Et les petits poissons dirent : « Ohé ! ohé ! Il n’y a plus de rivage où poser son âme ! Les humanes ont mangé la terre, les plus riches l’ont dévorée. Aujourd’hui, il ne reste plus qu’écume et soleil. Ohé ! Ohé !»

A ce moment-là, la femme qui se prétendait autrefois mère de l’air et des nuages s’écria : « Petits poissons, petits poissons, vous mentez, vous mentez. Moi, je suis la mère de l’air et des nuages. » A peine eut-elle prononcé ces mots que des nuages apparurent dans le ciel ; et le vent souffla fort.

Et les petits poissons dirent : « Ohé ! ohé ! Il n’y a plus de rivage où poser son âme ! Les humanes ont mangé la terre, les plus riches l’ont dévorée. Aujourd’hui, il ne reste plus qu’écume et soleil. Ohé ! Ohé ! »

Alors, la femme qui se disait naguère sœur du feu s’écria : « Petits poissons, petits poissons, vous mentez, vous mentez. Moi, je suis la sœur du feu. » A peine eut-elle dit cela que l’orage gronda et que le feu frappa les flots.

Et les petits poissons chantèrent de plus belle : « Ohé ! ohé ! Il n’y a plus de rivage où poser son âme ! Les humanes ont mangé la terre, les plus riches l’ont dévorée. Aujourd’hui, il ne reste plus qu’écume et soleil. Ohé ! Ohé ! »

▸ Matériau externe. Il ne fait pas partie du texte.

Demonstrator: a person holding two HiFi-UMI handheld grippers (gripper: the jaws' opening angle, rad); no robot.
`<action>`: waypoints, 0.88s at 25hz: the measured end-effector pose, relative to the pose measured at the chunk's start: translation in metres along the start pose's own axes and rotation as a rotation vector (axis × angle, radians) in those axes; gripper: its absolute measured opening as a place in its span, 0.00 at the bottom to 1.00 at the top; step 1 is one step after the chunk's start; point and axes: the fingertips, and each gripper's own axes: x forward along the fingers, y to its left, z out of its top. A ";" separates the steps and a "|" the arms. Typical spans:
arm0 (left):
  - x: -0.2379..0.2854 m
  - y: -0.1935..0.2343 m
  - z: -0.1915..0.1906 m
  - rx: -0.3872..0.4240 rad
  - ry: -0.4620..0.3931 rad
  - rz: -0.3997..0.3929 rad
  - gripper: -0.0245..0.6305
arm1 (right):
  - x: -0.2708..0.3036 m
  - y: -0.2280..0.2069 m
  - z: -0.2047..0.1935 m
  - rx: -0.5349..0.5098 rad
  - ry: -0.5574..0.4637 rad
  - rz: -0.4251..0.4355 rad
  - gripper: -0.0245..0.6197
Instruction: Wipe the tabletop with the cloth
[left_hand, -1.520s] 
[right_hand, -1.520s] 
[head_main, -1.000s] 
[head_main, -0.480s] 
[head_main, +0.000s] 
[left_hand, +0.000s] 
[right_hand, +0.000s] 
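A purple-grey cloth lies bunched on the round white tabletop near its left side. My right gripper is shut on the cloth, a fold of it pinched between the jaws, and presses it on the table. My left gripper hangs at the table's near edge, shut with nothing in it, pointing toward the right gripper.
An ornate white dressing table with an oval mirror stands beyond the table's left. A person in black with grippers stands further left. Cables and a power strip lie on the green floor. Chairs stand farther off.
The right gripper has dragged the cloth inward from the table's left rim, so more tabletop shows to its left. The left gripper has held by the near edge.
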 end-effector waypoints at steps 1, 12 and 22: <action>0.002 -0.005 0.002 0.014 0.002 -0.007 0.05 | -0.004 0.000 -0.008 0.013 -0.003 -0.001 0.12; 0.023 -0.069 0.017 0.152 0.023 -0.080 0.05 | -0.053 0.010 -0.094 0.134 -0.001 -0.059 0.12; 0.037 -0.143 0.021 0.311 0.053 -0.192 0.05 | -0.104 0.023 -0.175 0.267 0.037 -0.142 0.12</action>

Aussitôt, ane lumme de l’équipage dit : « Petits poissons, vous mentez, vous mentez. Moi, je suis l’enfant de la terre. »

Et la terre apparut.

Lae lumme dit alors : « Ce sont les folz, les excluz et les révoltaes qui créent et rêvent le monde. Qui d’autre sinon pourrait le faire ? »

C’est ainsi que le monde fut créé chaque jour jusqu’à aujourd’hui, c’est ainsi qu’il sera encore enfanté demain, et pas autrement.